Dans la soirée du 6 août 2026, deux explosions ont été signalées sur l'île iranienne de Qeshm, près de l'entrée du détroit d'Ormuz, lors d'une opération contre des « objets hostiles » selon l'agence de presse semi-officielle iranienne Tasnim. L'incident a provoqué un bond brutal des prix de l'énergie : le Brent a atteint $82.30 le baril (+4.9%) à 22:40 GMT, le West Texas Intermediate (WTI) a progressé de 4% à $78, et le gaz naturel européen (référence TTF) a grimpé de 11.5% à €58.4 par mégawattheure.

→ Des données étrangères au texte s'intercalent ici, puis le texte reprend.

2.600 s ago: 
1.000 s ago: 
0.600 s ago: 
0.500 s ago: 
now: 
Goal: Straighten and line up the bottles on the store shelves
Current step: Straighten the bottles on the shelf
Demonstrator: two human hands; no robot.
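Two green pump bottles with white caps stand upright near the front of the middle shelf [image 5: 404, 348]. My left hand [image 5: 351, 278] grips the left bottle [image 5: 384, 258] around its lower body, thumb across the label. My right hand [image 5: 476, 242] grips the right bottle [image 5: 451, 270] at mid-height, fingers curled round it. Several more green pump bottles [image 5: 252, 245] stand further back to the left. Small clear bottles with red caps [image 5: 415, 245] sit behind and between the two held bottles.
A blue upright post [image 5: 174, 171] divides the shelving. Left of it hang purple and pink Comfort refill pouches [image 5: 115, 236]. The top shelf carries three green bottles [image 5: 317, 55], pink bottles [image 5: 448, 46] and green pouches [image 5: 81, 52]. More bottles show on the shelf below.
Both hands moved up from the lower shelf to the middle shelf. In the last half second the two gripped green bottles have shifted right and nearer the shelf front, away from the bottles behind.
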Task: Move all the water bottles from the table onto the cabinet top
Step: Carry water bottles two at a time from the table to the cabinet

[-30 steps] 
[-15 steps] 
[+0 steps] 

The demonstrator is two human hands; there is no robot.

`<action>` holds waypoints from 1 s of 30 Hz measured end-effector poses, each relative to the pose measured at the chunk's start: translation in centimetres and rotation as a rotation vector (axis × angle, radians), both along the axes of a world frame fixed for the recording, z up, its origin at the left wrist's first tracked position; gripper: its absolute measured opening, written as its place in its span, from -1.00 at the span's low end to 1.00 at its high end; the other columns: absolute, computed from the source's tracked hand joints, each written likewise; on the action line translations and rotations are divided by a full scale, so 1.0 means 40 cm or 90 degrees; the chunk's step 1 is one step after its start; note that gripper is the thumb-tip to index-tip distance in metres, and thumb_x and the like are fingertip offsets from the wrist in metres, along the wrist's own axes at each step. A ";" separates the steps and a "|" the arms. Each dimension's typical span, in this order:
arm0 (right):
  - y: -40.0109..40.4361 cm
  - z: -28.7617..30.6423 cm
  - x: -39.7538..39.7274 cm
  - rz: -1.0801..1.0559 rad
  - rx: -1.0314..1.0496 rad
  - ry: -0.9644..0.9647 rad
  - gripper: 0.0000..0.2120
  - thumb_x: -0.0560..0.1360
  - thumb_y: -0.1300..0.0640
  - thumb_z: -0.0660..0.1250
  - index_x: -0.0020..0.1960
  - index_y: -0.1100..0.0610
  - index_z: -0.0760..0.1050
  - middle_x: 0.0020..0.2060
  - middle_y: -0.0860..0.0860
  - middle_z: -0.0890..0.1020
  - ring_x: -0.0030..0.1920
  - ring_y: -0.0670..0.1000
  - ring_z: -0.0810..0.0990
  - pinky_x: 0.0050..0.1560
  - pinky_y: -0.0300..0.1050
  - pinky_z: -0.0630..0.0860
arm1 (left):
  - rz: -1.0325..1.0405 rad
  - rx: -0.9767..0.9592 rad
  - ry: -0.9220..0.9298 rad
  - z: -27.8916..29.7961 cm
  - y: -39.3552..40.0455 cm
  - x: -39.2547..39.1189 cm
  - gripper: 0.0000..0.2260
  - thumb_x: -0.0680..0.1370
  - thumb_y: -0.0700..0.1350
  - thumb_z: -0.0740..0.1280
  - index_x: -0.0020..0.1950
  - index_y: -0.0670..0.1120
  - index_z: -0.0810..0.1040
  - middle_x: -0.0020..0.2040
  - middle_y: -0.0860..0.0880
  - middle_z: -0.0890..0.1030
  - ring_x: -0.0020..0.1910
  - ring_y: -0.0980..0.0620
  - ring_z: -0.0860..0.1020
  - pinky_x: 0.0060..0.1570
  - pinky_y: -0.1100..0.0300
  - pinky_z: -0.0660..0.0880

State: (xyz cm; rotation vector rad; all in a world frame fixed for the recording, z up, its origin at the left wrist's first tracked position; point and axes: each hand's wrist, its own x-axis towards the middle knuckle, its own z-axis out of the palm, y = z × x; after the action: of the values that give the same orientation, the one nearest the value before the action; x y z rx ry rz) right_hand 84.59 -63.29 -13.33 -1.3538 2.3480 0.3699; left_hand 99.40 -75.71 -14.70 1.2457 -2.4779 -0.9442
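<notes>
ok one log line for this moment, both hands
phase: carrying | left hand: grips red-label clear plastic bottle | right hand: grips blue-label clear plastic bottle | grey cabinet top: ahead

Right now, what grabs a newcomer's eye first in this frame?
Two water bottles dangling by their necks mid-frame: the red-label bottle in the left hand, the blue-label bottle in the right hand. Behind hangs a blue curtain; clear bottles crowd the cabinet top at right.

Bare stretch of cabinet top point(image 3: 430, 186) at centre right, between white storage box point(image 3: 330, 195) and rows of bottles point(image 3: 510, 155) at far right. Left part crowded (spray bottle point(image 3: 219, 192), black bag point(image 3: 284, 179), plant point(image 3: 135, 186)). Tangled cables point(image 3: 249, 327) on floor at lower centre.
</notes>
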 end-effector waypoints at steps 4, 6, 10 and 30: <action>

Le détroit d'Ormuz, par lequel transite environ un cinquième du pétrole mondial, était déjà au centre des tensions entre l'Iran et les pays occidentaux. Mercredi 5 août, l'Iran avait annoncé être « très proche » d'un accord maritime avec Oman pour rouvrir le détroit, ce qui avait nourri l'espoir d'un apaisement des pressions sur les marchés de l'énergie. Les explosions de jeudi soir ont en partie douché ces attentes de normalisation et ravivé les craintes d'une escalade.
Les mouvements de prix reflètent la sensibilité du marché à toute perturbation potentielle du trafic dans le détroit. La flambée des prix du gaz européen, en particulier, souligne la vulnérabilité du continent aux interruptions d'approvisionnement en gaz naturel en provenance du golfe Persique.